Milliken & Co. v. Duro Textiles, LLC

19 Mass. L. Rptr. 509
CourtMassachusetts Superior Court
DecidedJune 14, 2005
DocketNo. BRCV20021364
StatusPublished

This text of 19 Mass. L. Rptr. 509 (Milliken & Co. v. Duro Textiles, LLC) is published on Counsel Stack Legal Research, covering Massachusetts Superior Court primary law. Counsel Stack provides free access to over 12 million legal documents including statutes, case law, regulations, and constitutions.

Bluebook
Milliken & Co. v. Duro Textiles, LLC, 19 Mass. L. Rptr. 509 (Mass. Ct. App. 2005).

Opinion

Garsh, E. Susan, J.

Plaintiff Milliken & Company (“Milliken”) filed this action against the defendants seeking to recover an $8,754,680 trade debt owed by defendant Duro Industries, Inc. (“Duro”). Milliken seeks to recover from defendant Duro Textiles, LLC (“New Duro”) as the corporate successor to Duro. This matter is before the court on the parties’ cross motions for summary judgment on Counts I and VII of the amended complaint. In addition, the defendants have moved for summary judgment on Count VI. For the reasons discussed below, the parties’ cross motions for summary judgment are ALLOWED in part and DENIED in part, and the defendants’ motion for summary judgment on Count VI is ALLOWED.

BACKGROUND

The undisputed facts as revealed by the summary judgment record are as follows.
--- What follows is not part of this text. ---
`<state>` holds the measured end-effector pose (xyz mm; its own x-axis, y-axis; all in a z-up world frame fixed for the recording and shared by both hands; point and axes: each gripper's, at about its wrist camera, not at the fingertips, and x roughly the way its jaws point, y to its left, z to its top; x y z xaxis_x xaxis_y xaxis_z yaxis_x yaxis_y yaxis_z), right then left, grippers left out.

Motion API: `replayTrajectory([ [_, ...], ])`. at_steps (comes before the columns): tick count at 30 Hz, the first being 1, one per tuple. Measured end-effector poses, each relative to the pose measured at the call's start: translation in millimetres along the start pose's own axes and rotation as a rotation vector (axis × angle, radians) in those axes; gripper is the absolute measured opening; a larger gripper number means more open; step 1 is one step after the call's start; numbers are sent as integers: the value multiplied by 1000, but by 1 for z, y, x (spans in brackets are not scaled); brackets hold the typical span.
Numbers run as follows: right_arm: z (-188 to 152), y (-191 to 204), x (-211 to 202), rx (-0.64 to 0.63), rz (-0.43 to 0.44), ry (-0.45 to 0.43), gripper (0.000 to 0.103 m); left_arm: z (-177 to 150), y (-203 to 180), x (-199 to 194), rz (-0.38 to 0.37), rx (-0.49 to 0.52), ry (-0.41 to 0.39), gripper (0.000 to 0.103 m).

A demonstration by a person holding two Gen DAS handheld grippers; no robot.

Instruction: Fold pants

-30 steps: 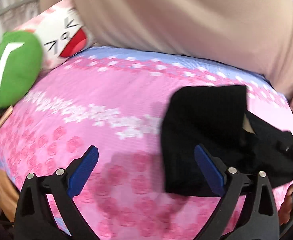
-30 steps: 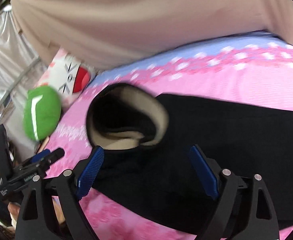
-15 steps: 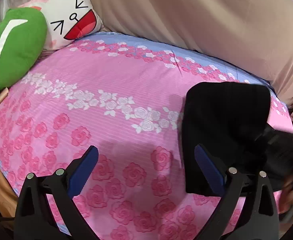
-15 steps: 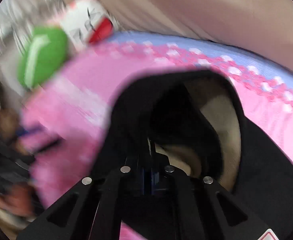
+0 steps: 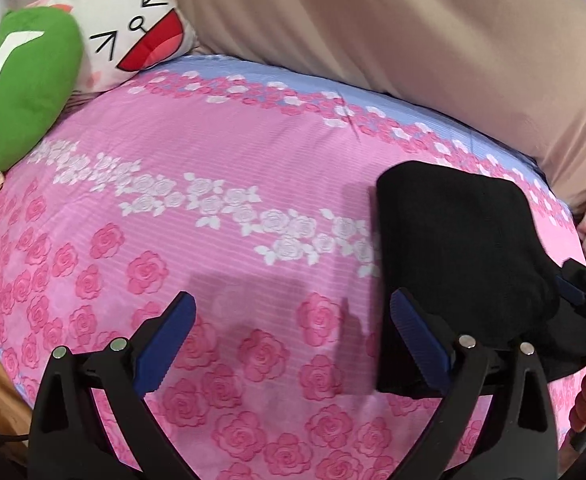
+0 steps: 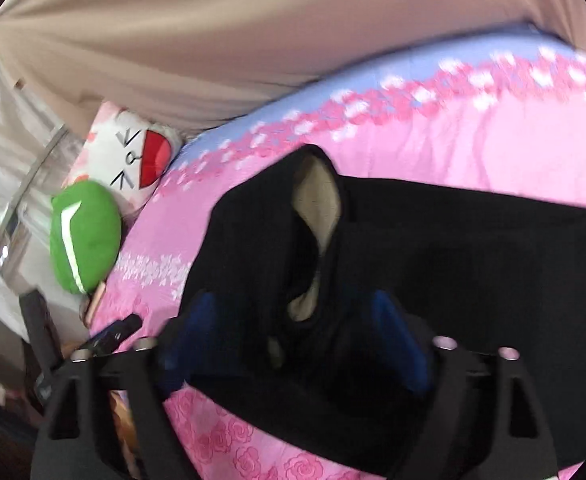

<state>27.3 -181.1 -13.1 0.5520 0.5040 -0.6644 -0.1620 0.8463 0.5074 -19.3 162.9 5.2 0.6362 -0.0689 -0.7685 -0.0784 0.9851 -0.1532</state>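
Black pants (image 5: 461, 248) lie folded on the pink rose bedsheet (image 5: 221, 168) at the right. In the right wrist view the pants (image 6: 473, 248) spread wide, with a beige lining (image 6: 319, 204) showing at an open end. My left gripper (image 5: 293, 336) is open and empty over the sheet, its right finger at the pants' near edge. My right gripper (image 6: 297, 336) is open, its blue pads either side of the bunched black cloth. It also shows at the right edge of the left wrist view (image 5: 585, 292).
A green cushion (image 5: 17, 84) and a white cartoon-face pillow (image 5: 133, 28) lie at the bed's far left. A beige curtain (image 5: 413, 28) hangs behind the bed. The bed's front edge runs just under my grippers.
My right gripper was shut on the black cloth half a second ago and has opened, drawing back. The pants have settled flatter. My left gripper stayed open and shifted slightly.
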Motion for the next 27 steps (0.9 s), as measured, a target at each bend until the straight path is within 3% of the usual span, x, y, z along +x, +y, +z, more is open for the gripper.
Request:
replayTrajectory([
  [4,0,20,21,-90,-75,11,83,0,-9,6,-14,0,18,96],
  [5,3,27,34,-132,-94,24,71,0,-10,6,-17,-1,19,96],
  [6,3,28,41,-152,-95,38,36,-1,-10,6,-20,0,20,96],
  [7,4,31,52,-163,-108,62,21,-2,-10,5,-21,2,18,96],
  [10,11,60,61,-203,-58,76,17,-1,-6,-1,-2,-3,5,96],
  [14,29,115,10,-235,185,-8,16,6,8,-13,15,-45,-24,96],
  [17,38,117,-46,-243,165,-143,15,13,13,-27,4,-63,-64,96],
  [19,35,93,-80,-209,100,-216,15,14,10,-33,-8,-58,-79,96],
  [22,16,19,-122,-70,-75,-278,16,11,-6,-28,-31,-22,-64,97],
  [24,-13,-54,-134,95,-195,-264,19,9,-21,-19,-46,7,-36,97],
  [27,-46,-129,-119,223,-390,-174,27,3,-54,-3,-113,50,23,97],
])
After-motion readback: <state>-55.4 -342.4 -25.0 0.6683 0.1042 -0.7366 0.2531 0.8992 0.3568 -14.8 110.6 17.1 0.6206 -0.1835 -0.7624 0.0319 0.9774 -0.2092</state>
Duro was a Massachusetts corporation which operated in Fall River as a dyer, printer, finisher and distributor of textile products for the United States military as well as private clothing manufacturers. Milliken, one of the largest textile manufacturers in the world, was one of Duro’s primary suppliers of greige goods, the raw materials used to make textiles.

In 1997, Saunders, Karp & Megrue (“SKM”) and Carlisle Enterprises, LLC participated in a leveraged buy-out of Duro in which they purchased a majority interest in Duro from members of the Ricci family. A consortium of banks led by Bank of America as agent (the “Bank Group”) helped to finance the purchase by providing a $60,000,000 term loan commitment, a $45,000,000 revolving credit commitment, and a $20,000,000 fronted revolving facility participation. Duro entered into a Credit Agreement and a Guarantee and Collateral Agreement dated October 31, 1997, in which Duro pledged all of its personal and real property assets to the Bank Group in exchange for the Bank Group commitments. On November 10, 1997, Bank of America filed UCC Financing Statements evidencing the Bank Group’s security interests in all of Duro’s personal property assets. In addition, Bank of America recorded mortgages on Duro’s real property. Following the 1997 transaction, SKM and Carlisle held eighty percent of the equity interest in Duro and the Riccis held twenty percent.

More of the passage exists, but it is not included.